Her waist was so slim, her stomach so smooth and flat. He usually took pleasure in the exquisite beauty of her body, but now he longed to see her waist thicken and her belly swell with his child. He had always dreaded the thought of fatherhood; some years ago, he had even resisted pressure from Josarian and his self-righteous wife to marry a girl in Emeldar who claimed to be carrying his child. He enjoyed women for the pleasures they could share with him, not for the hungry mouths they could burden him with. Like so many other things, though, he found that this, too, had changed now that he was in love with Elelar. He wanted to plant his seed in her belly, to create a new life within her and someday watch her nurse his son.
Such an idea would have been unthinkable before the war. Even their relationship would have been unthinkable not so long ago, but everything was different now. And with the world turned upside down, Zimran intended to keep Elelar as his own. Forever.

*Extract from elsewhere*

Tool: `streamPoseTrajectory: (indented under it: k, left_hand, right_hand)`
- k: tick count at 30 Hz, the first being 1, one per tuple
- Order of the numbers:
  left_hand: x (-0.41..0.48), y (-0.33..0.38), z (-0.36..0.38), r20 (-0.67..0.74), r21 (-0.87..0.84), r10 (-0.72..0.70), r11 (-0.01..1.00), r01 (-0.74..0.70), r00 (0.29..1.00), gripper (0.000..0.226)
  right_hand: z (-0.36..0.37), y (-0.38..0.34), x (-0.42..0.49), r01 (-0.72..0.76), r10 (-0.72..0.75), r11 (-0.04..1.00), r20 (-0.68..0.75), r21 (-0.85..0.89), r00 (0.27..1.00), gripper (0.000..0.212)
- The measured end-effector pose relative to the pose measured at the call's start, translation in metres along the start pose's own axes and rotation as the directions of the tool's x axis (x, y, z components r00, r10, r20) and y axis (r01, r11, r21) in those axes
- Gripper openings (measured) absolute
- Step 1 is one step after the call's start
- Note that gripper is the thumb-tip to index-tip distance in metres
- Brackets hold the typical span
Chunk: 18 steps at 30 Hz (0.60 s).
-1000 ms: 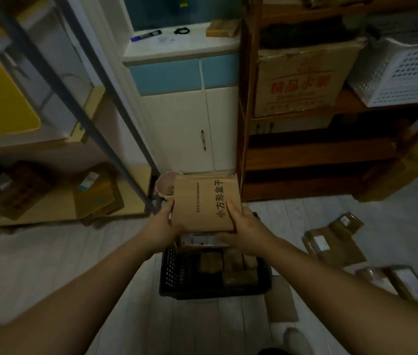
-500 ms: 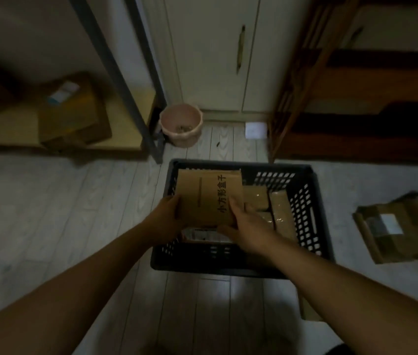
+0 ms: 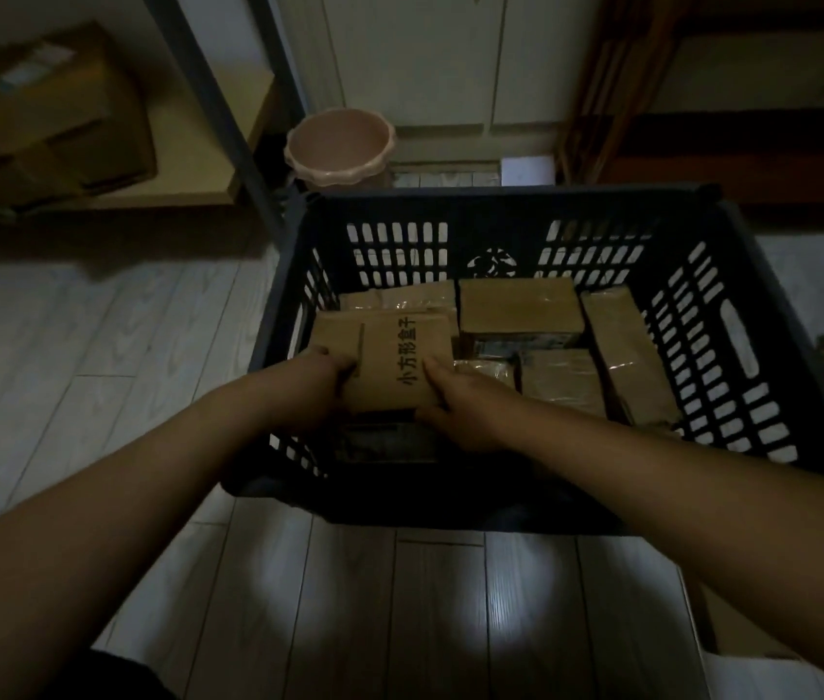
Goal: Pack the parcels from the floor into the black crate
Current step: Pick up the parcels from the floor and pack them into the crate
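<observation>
**Both hands on a box inside the crate**

The person leans over the black crate (image 3: 500, 199), which stands on the pale plank floor (image 3: 96, 356). Both bare arms reach down past its near wall. The left hand (image 3: 321, 381) has its fingers curled over the left edge of a flat cardboard box (image 3: 389, 361) printed with a line of dark characters. The right hand (image 3: 455, 401) clasps the box's near right corner with the thumb laid across the top face. So each grip is clamped on the box.

The box sits at the crate's left side, below the rim and over other packed goods. Whether it already rests on them I cannot tell.

Beside it lie more brown parcels: a squarish parcel (image 3: 518, 305) toward the far wall, and a long parcel (image 3: 624, 356) leaning along the right wall.

Just behind the crate's far left corner stands a pink bucket (image 3: 339, 144), in front of white cabinet doors (image 3: 415, 58). A large carton (image 3: 51, 128) sits on the low shelf (image 3: 197, 159) to the left.
</observation>
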<state>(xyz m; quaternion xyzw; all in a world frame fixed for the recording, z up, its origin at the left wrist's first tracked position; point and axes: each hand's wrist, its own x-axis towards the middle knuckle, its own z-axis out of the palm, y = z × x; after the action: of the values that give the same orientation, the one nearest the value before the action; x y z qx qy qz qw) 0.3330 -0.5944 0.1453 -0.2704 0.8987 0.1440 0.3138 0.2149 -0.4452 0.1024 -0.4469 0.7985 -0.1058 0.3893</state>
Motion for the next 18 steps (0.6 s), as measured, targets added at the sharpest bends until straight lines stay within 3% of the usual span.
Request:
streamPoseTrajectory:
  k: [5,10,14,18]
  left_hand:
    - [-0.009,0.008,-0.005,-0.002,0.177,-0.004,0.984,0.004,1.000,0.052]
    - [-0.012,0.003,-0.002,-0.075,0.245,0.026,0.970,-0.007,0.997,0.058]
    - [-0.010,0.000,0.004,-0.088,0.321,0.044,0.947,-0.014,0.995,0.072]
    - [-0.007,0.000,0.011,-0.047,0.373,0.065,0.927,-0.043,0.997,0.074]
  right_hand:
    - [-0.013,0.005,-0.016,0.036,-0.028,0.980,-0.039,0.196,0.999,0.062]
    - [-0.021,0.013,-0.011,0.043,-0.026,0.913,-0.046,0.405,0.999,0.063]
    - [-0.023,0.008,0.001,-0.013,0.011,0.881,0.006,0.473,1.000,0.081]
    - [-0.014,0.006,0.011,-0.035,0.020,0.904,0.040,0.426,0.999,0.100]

He slid his palm up over her breast and gently massaged her, feeling her body quicken under his touch. Maybe a child would be just the thing, he realized. Maybe a baby would make her settle down at last, leaving the business of war to Josarian, Tansen, and their kind. Perhaps if Zimran got her with child, then the two of them could settle into a quiet life together, free of all this madness. Whether or not Josarian fulfilled the destiny of the Firebringer, he was as good as dead anyhow. Kiloran would never rest until he had avenged the death of his son. In the meantime, with Liron and Adalian already fallen and all of Sileria now involved in the war, surely destiny could play out the rest of this game without Zimran and his woman.
He kissed the slender column of her neck, inhaling the subtle fragrance that clung to her fair skin. He pulled her closer, glad he had locked the door when he had entered this room to quarrel in private; a
torena
's household was full of servants who were always inconveniently underfoot, bursting into her presence without warning or apology. It was so long since she had allowed him to make love to her in the middle of the day. He kissed her long and hard, intending to override any protest she might make now.

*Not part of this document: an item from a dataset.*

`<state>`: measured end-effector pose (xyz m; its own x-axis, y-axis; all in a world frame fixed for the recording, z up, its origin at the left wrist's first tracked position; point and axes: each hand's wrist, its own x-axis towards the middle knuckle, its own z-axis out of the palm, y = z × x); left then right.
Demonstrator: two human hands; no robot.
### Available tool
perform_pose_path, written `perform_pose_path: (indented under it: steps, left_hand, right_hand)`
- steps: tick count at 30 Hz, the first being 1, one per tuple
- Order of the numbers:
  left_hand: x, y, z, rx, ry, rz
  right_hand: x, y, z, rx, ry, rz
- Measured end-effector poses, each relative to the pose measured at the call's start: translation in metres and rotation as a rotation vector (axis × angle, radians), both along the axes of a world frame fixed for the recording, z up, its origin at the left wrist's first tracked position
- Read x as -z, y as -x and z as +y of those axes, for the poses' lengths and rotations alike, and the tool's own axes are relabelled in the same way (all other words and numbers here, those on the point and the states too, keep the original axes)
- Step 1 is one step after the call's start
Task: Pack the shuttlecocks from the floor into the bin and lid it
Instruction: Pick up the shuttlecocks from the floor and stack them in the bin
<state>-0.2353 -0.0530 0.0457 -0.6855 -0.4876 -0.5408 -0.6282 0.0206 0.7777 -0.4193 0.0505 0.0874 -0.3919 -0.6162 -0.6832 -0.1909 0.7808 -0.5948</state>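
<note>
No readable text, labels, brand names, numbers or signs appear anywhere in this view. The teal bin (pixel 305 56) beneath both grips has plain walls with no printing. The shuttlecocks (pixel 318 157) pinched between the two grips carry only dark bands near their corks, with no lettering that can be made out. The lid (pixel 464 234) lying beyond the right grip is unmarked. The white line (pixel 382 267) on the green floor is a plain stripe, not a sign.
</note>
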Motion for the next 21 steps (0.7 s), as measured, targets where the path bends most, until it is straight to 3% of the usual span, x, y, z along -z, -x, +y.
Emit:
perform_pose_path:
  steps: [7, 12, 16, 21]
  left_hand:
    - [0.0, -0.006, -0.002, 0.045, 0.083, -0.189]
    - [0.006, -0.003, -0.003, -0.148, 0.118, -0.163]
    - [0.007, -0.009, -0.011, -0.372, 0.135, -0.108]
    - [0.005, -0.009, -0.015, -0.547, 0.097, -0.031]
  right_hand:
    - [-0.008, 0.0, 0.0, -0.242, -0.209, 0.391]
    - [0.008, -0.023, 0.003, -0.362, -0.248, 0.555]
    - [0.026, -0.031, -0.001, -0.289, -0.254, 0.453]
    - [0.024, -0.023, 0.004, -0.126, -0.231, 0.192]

She let him unfasten the silken ties that held her tunic together. Beneath it, she was warm, soft, and fine-boned. His mind reeled away from the sudden unbidden memory of Srijan's blood covering the face he now kissed, soaking the hands which now slipped between his legs to stroke him. How could Josarian have murdered Srijan right in front of Elelar? Fury filled Zimran as he thought of it again, fury that flooded him with protective fervor as he swept her up into his arms.
How could Josarian have endangered her so?
What if there'd been a fight and she'd been hurt? What if Kiloran, who undoubtedly knew of her presence, didn't believe she was an innocent bystander who had actually tried to save Srijan?
Zimran had despised Srijan, but he knew that Elelar was right. Killing him, no matter what the provocation, had been an insane act. A
shallah
did not cross a waterlord and survive. Josarian may be the Firebringer, as people said, but this was
Kiloran
whom he had offended. And Kiloran no doubt now regretted having shown mercy to Tansen, Josarian's brother—a show of mercy that had obviously made Josarian lose respect for him. Kiloran would not make the same mistake twice.